→ **REQUIREMENT**
The answer should consist of the full listing below, repeated exactly and free of pictures.
------------
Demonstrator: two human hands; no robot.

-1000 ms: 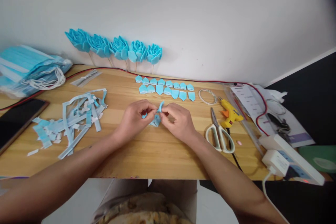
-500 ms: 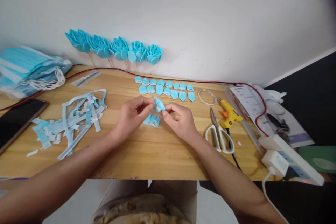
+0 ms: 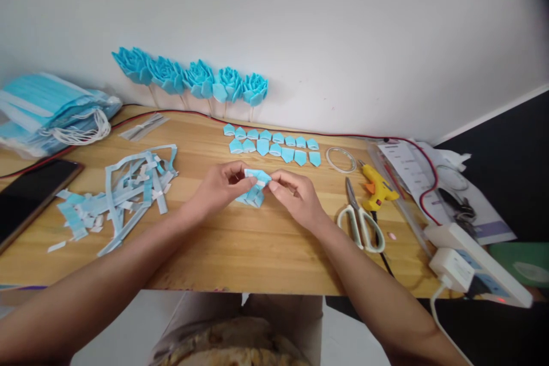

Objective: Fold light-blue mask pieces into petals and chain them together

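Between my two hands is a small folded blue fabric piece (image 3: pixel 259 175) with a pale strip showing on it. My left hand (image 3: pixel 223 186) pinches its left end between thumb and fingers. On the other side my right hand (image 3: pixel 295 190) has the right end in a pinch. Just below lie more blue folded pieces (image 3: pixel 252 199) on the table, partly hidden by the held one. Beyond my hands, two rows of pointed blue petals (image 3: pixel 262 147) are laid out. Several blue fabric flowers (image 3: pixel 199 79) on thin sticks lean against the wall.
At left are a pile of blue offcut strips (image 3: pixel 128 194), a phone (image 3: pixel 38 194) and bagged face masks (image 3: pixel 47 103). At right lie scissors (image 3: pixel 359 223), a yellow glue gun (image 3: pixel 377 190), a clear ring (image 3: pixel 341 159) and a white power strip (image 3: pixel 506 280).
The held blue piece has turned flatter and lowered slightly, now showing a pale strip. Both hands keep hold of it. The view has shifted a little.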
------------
→ **ANSWER SPACE**
Demonstrator: two human hands; no robot.

-1000 ms: 
-500 ms: 
+0 ms: 

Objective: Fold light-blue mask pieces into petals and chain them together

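Between my two hands is a small folded blue fabric piece (image 3: pixel 259 175) with a pale strip showing on it. My left hand (image 3: pixel 223 186) pinches its left end between thumb and fingers. On the other side my right hand (image 3: pixel 295 190) has the right end in a pinch. Just below lie more blue folded pieces (image 3: pixel 252 199) on the table, partly hidden by the held one. Beyond my hands, two rows of pointed blue petals (image 3: pixel 262 147) are laid out. Several blue fabric flowers (image 3: pixel 199 79) on thin sticks lean against the wall.
At left are a pile of blue offcut strips (image 3: pixel 128 194), a phone (image 3: pixel 38 194) and bagged face masks (image 3: pixel 47 103). At right lie scissors (image 3: pixel 359 223), a yellow glue gun (image 3: pixel 377 190), a clear ring (image 3: pixel 341 159) and a white power strip (image 3: pixel 506 280).
The held blue piece has turned flatter and lowered slightly, now showing a pale strip. Both hands keep hold of it. The view has shifted a little.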

This output is complete, and the exercise is done.